Houts’ body was discovered by a passerby less than a mile from his Adobe Systems office in Mountain View more than 30 years ago, according to San Francisco Chronicle. A rope was tied around his neck, and there were footprints inside his windshield, called “a sign of his struggle with Woodward” by the district attorney’s office.
Forensic science at the time was able to match Woodward’s fingerprints found on the outside of the vehicle, but investigators could not prove he was inside the vehicle.
Still, when Houts’ girlfriend called, monitored by police, to Woodward shortly after the 25-year-old’s death, he “did not deny” killing Houts. Instead, according to the police summary of the matter, Woodward asked what evidence the authorities had against him and suggested to the roommate that they “meet in a parking lot” to discuss more.
Woodward, who had no alibi the night Houts was killed, was arrested the same year. Prosecutors allege that Woodward developed an “unrequited” romantic interest with Houts ’boyfriend. The theory was criticized as homophobic in Woodward’s first attempt at his defense attorney in 1995, the The Mercury News Reported Monday, and the jury deadlocked his innocence, voting 8-4 for acquittal.
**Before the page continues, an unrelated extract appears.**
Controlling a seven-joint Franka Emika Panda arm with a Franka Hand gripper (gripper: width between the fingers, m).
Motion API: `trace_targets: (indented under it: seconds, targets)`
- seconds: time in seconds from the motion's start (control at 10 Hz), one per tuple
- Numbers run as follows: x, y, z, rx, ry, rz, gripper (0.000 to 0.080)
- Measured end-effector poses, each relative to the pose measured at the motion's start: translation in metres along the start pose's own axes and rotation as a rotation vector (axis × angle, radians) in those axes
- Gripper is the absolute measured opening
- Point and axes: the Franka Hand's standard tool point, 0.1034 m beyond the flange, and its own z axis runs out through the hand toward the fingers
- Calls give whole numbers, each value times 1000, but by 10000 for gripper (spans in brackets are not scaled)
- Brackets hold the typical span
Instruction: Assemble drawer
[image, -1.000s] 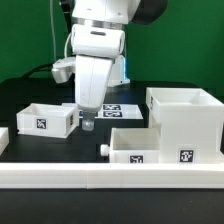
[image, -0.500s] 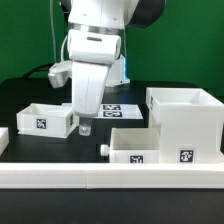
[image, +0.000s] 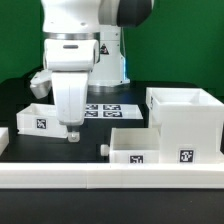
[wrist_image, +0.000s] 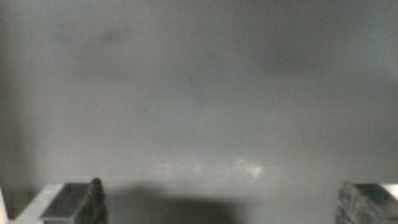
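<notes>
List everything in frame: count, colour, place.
shell: 1, white, open top, tag on front, exterior view's right.
left tray: 1, white, tagged, exterior view's left.
front tray: 1, white, front centre, beside the shell.
knob: 1, white, on the front tray's left end.
marker board: 1, white with black tags, flat, behind centre.
border wall: 1, white, along the front.
table: 1, black.
arm: 1, white, reaching down by the left tray's right end.
fingers: 2, dark, open, nothing between them.
</notes>
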Motion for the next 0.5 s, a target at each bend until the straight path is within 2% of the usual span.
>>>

A year later, despite a judge banning the romantic-opponent argument, the jury that heard Woodward’s second try hung himself again, this time ruling 7-5. The judge soon dismissed the case for lack of evidence.
But advances in DNA technology allowed detectives to link Woodward to the rope around Houts’ neck for the first time last year, Rosen said. Investigators at the Santa Clara County Crime Lab and Mountain View Police Department paired Woodward’s genetic material and fiber in his sweatpants to a “murder weapon,” police said.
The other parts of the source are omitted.